### [What is required]
Reproduce the following material exactly, including every line.

### [Data shown]
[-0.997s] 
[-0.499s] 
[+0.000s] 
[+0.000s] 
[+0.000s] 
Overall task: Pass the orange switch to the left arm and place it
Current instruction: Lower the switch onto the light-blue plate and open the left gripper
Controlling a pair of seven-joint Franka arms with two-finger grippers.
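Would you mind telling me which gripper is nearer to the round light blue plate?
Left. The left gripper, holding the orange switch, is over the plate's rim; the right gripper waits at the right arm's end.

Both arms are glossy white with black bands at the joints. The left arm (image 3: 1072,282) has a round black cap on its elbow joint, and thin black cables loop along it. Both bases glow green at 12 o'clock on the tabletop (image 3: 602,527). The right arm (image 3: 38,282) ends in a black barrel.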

### [Solution for this task]
[-0.997s] 
[-0.499s] 
[+0.000s] 
[+0.000s] 
[+0.000s] 
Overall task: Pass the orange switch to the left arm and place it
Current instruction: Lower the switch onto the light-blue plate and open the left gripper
Controlling a pair of seven-joint Franka arms with two-finger grippers.
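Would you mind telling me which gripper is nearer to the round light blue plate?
Left. The left gripper, holding the orange switch, is over the plate's rim; the right gripper waits at the right arm's end.

Both arms are glossy white with black bands at the joints. The left arm (image 3: 1072,282) has a round black cap on its elbow joint, and thin black cables loop along it. Both bases glow green at 12 o'clock on the tabletop (image 3: 602,527). The right arm (image 3: 38,282) ends in a black barrel.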

The output given here is complete.